Shooting In The Woods

Okay, this is where I get a little technical. When you are shooting in the woods, the dynamic range of the scenes presented to you will overwhelm even the most advanced cameras. I shoot a Nikon D800, which is renowned for having an incredible dynamic range, but the scenes I shoot in the Big Woods are beyond even what it can handle. So what you must do is decide what's most important to you and make sure you get it. When I'm shooting backlit leaves, I want to make sure that the leaves do not get blown out, so I will give up on the tree trunks, letting them go to black. After all, they're really there to provide structure more than anything. But if I lose the amazing colors in the leaf canopy, I've lost the photograph.
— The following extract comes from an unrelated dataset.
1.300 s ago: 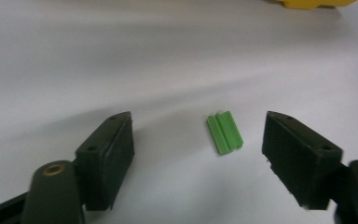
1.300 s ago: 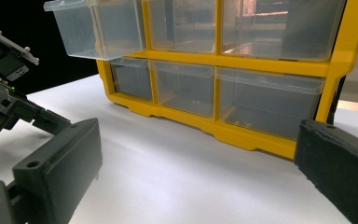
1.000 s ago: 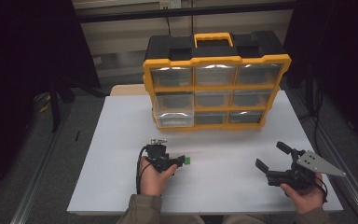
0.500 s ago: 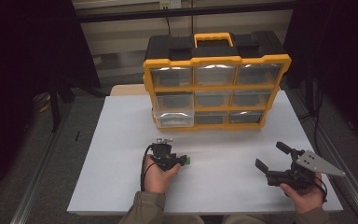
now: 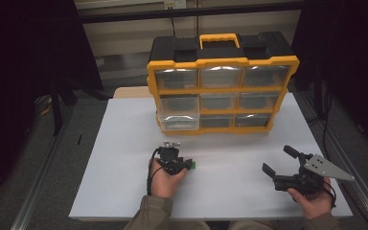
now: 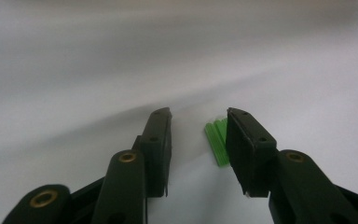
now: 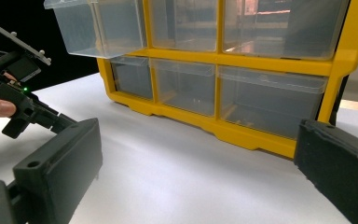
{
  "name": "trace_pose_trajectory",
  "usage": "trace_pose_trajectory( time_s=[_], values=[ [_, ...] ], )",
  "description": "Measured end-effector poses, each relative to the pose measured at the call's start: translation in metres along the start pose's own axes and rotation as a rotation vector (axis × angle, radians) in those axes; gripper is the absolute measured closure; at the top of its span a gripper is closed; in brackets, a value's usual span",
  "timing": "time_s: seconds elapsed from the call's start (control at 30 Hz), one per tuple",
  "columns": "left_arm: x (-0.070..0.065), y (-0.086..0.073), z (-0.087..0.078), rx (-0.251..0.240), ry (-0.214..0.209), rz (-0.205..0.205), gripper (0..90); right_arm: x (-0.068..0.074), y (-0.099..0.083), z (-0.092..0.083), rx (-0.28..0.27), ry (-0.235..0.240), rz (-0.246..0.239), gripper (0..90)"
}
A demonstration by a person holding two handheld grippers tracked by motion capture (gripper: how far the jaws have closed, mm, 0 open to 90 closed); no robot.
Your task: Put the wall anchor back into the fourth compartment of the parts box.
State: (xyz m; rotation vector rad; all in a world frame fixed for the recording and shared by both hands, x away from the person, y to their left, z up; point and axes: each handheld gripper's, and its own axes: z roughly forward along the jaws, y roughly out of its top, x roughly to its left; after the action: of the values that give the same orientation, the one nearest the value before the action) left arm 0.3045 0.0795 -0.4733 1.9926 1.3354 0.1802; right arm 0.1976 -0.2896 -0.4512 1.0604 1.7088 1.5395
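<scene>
Left gripper (image 5: 184, 165): held low over the table at about 6 o'clock of the high view, jaws pointing toward 3 o'clock. The jaws have just been closing and stand part-way apart. The green piece lies between them, against the inner face of the right-hand jaw in the left gripper view; a clear gap separates it from the other jaw. Not clamped.

Green piece (image 6: 216, 140): a small bundle of ribbed green sticks lying flat on the table, partly hidden behind one jaw. In the high view it shows as a green spot at the jaw tips, at 6 o'clock from the organizer and well apart from it.

Right gripper (image 5: 281, 162): held at about 4 o'clock of the high view, near the table's front edge, jaws pointing toward 10 o'clock. Jaws wide apart, nothing between them. Its own view looks between them at the organizer's lower drawers.

Organizer (image 5: 223, 62): yellow-framed case with black top and yellow handle, standing upright at 12 o'clock on the table. Nine clear drawers in three rows.

Open drawer (image 5: 178, 122): bottom row, left column in the high view; pulled forward out of the frame. Contents cannot be told.

Table (image 5: 120, 143): white surface carrying all items.
</scene>
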Motion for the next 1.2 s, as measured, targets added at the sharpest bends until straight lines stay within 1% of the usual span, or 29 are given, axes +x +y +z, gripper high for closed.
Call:
trace_pose_trajectory(
  time_s=[0.07,0.1,0.13,0.2,0.23,0.27,0.3,0.33,0.4,0.43,0.53,0.57,0.63,0.73,0.8,0.87,0.93,1.03,1.1,1.2],
  values=[
    [-0.0011,0.0004,0.0003,0.002,0.011,0.007,61.7,0.0002,0.0,0.0,0.005,-0.005,-0.005,1.0],
    [-0.001,0.0006,0.0002,0.006,0.014,0.017,62.2,0.0002,-0.0001,0.0,0.005,-0.005,-0.005,1.0],
    [-0.001,0.0006,0.0001,0.007,0.016,0.022,64.2,0.0002,-0.0001,0.0,0.005,-0.004,-0.004,0.9],
    [-0.0009,0.0006,0.0,0.007,0.016,0.022,65.2,0.0001,-0.0001,0.0001,0.002,-0.001,-0.003,0.9],
    [-0.0005,0.0007,-0.0007,0.007,0.013,0.01,66.8,-0.0003,0.0,-0.0003,0.005,0.001,-0.002,1.0],
    [-0.0005,0.0007,-0.0007,0.007,0.013,0.01,67.4,-0.0003,0.0,-0.0003,0.005,0.001,-0.002,1.0],
    [-0.0001,0.001,-0.0013,0.007,0.021,0.014,67.4,-0.0002,0.0,0.0002,-0.002,-0.004,0.002,1.0],
    [0.0003,0.001,-0.0018,0.017,0.037,0.023,69.9,-0.0002,-0.0001,-0.0001,0.001,-0.001,0.0,1.0],
    [0.0023,0.0003,-0.0021,0.014,0.028,0.011,70.9,0.0,-0.0001,0.0002,0.002,-0.001,-0.003,0.9],
    [0.0024,0.0001,-0.002,0.01,0.022,0.005,69.8,0.0002,-0.0001,0.0,0.005,-0.003,-0.004,1.0],
    [0.0018,0.0004,-0.002,0.013,0.02,0.006,69.4,0.0007,-0.0001,0.0005,0.004,-0.002,0.0,1.0],
    [0.001,0.0004,-0.0015,0.009,0.021,0.007,69.8,0.0012,0.0,0.0011,-0.001,-0.005,0.008,1.0],
    [0.0003,0.0004,-0.0011,0.004,0.008,-0.001,68.7,0.0007,-0.0001,0.0012,0.001,0.001,0.0,0.9],
    [-0.0005,0.0007,0.0,0.006,0.001,0.006,67.2,0.0001,-0.0005,0.0011,0.005,0.001,-0.006,1.0],
    [-0.0011,0.0013,-0.0006,0.009,0.003,0.01,70.3,0.0001,-0.0005,0.0012,0.004,0.004,-0.006,1.0],
    [-0.0008,0.002,-0.0012,0.028,0.033,0.028,75.9,0.0004,-0.0002,0.0013,0.002,0.001,-0.002,1.0],
    [0.0021,0.0012,-0.0007,0.018,0.019,0.003,75.7,0.0001,-0.0002,0.001,0.003,-0.003,0.001,1.0],
    [0.0017,0.0013,-0.0014,0.015,0.022,0.003,74.9,-0.0002,0.0,0.0005,0.004,-0.006,0.0,1.0],
    [0.0005,0.0016,-0.002,0.004,0.015,0.0,73.2,0.0003,0.0002,0.0009,0.0,-0.008,0.007,1.0],
    [-0.0024,0.0016,-0.0018,0.006,0.003,0.004,70.5,0.0007,0.0002,0.0012,0.0,-0.002,0.008,1.0]
  ],
)
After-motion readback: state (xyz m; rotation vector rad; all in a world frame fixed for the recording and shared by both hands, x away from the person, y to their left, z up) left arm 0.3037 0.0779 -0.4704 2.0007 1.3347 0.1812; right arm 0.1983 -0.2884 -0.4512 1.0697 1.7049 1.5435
Another issue with shooting in the woods is field of view. With a chaotic scene, being able to rein in your field of view is essential in tightening your message. I tend to shoot only with a 28mm f/1.8 prime lens when photographing in the woods. I can then zoom with my feet to get the exact composition I am seeking. Zooms are fine too, but I can't work with the super wide zooms. I had a 14-24mm f/2.8 Nikkor lens and just couldn't make it work for me in the woods, so I sold it. I'm happy to take my 24-70mm f/2.8 Nikkor lens into the woods, but these days I prefer to go lighter with the 28mm f/1.8 prime lens.
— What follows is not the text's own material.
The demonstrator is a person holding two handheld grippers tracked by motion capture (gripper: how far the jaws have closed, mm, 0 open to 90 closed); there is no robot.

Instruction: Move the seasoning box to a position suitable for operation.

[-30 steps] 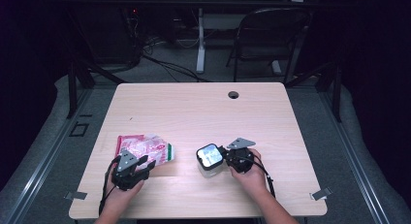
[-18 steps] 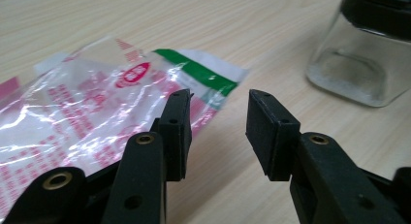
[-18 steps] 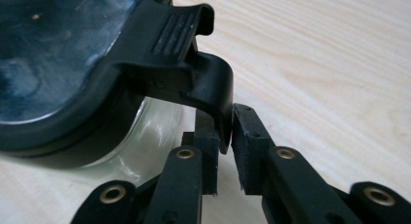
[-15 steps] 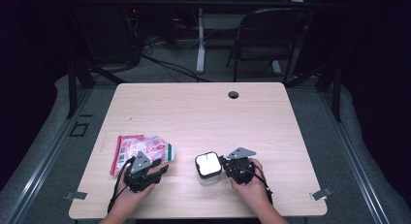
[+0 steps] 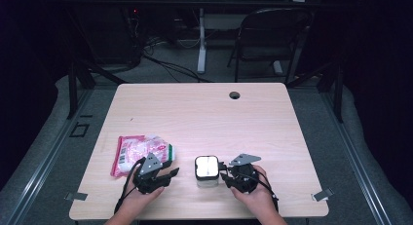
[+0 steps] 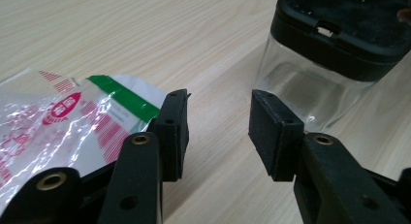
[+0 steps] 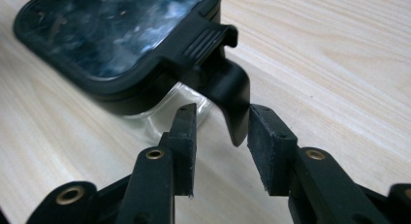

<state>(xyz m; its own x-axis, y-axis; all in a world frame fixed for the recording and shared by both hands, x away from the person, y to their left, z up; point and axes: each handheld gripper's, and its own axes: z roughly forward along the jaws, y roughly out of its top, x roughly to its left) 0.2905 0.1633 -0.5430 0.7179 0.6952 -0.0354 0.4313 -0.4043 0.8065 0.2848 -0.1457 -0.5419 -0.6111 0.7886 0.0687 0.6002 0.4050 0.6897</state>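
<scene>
Container (image 5: 206, 169), clear-walled with a black lid, is our landmark, standing upright near the front edge of the desk (image 5: 204, 113). Our right hand-held gripper (image 5: 225, 172) sits just to its right; its jaws have just been opening and now stand about half apart, with the lid's black latch tab (image 7: 231, 90) hanging between the pads without being pinched. In the right gripper view we see the lid's glossy top (image 7: 116, 25) up close. Our left hand-held gripper (image 5: 168, 172) lies on the container's other side, a little apart from it, jaws about half open and holding nothing, bare wood between the pads. Farther left of the container, just beside that gripper's left jaw, a crinkled clear packet (image 6: 58, 122) with red print and a green strip lies flat on the desk.
</scene>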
It is critically important when photographing in the woods to check every edge of the frame to make sure that what is within the frame should be within the frame, and that what isn't within the frame shouldn't be within the frame. I find it helps to shift the frame ever so slightly left, right, up and down to see if doing so helps or hurts the composition. Also pay attention to the contours of the land, as it can be easy to overlook, but those contours are a critical structural element of the image.

I used to use a fairly wide aperture when photographing in the Big Woods, but eventually I learned that for the structure of an image to hang together, I needed to stop down the lens. The layers in a composition are vitally important to me. If I use a wide aperture I lose those layers and the image falls apart. Through trial and error, I have found f/8 to be the sweet spot for my compositions in the Big Woods.
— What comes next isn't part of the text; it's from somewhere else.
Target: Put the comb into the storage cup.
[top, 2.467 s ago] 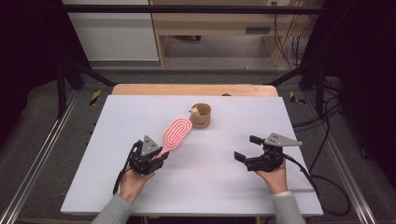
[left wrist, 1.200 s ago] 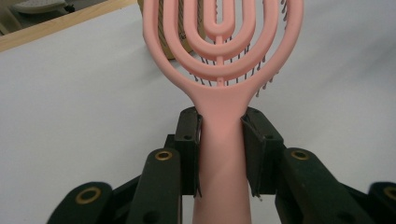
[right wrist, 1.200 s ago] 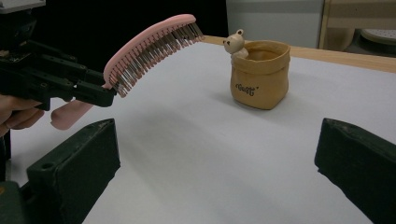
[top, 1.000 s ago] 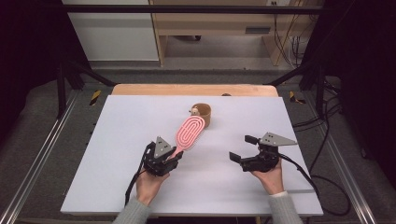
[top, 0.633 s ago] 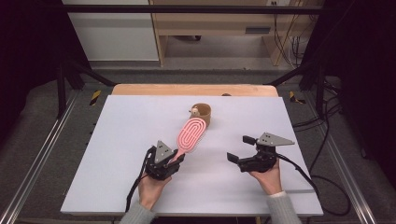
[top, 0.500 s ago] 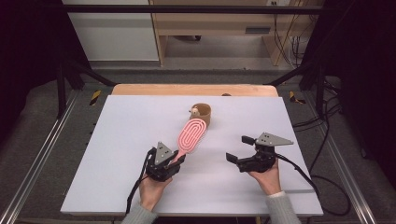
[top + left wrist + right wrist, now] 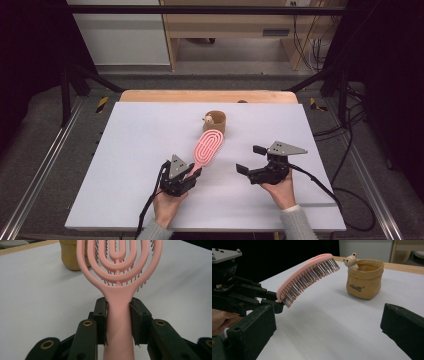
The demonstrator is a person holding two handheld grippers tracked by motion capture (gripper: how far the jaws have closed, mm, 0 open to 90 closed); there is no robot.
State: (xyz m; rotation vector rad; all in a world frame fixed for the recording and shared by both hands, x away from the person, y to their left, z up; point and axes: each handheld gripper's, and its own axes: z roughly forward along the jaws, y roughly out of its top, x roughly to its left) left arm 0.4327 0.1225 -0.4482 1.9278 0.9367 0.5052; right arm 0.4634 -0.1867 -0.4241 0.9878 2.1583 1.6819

The Big Woods are not a tree farm, so with trees scattered all over the place, collisions are a real challenge. As I am framing up an image, I look deep into the image to see if I am minimizing collisions of trees. Sometimes a slight shift in perspective can make all the difference. I can't completely eliminate collisions, but I've found that through paying careful attention I can minimize them. Certainly I seek to avoid collisions with the most prominent trees in my structure.

Finally there is the issue of white balance. When you are shooting in the woods, the light is colored by the forest canopy. In the fall, the light is an amazing golden hue. All around you, everything you look at is colored golden. If you let your camera try to figure this out by using auto white balance it will likely make a hash of it. I have found that setting my white balance to cloudy or shadows is the best approach. I prefer to get the white balance right in camera rather than relying on post processing to fix it. Besides, having the right color balance set in camera can have a significant impact on your ability to avoid blown highlights on each channel of the RGB histogram. The red channel is particularly an issue when photographing fall color.


Comments

1.Lucille Northenscold(non-registered)
Very interesting and I can understand almost everything. You're a good teacher, Tom. The pictures are stunning!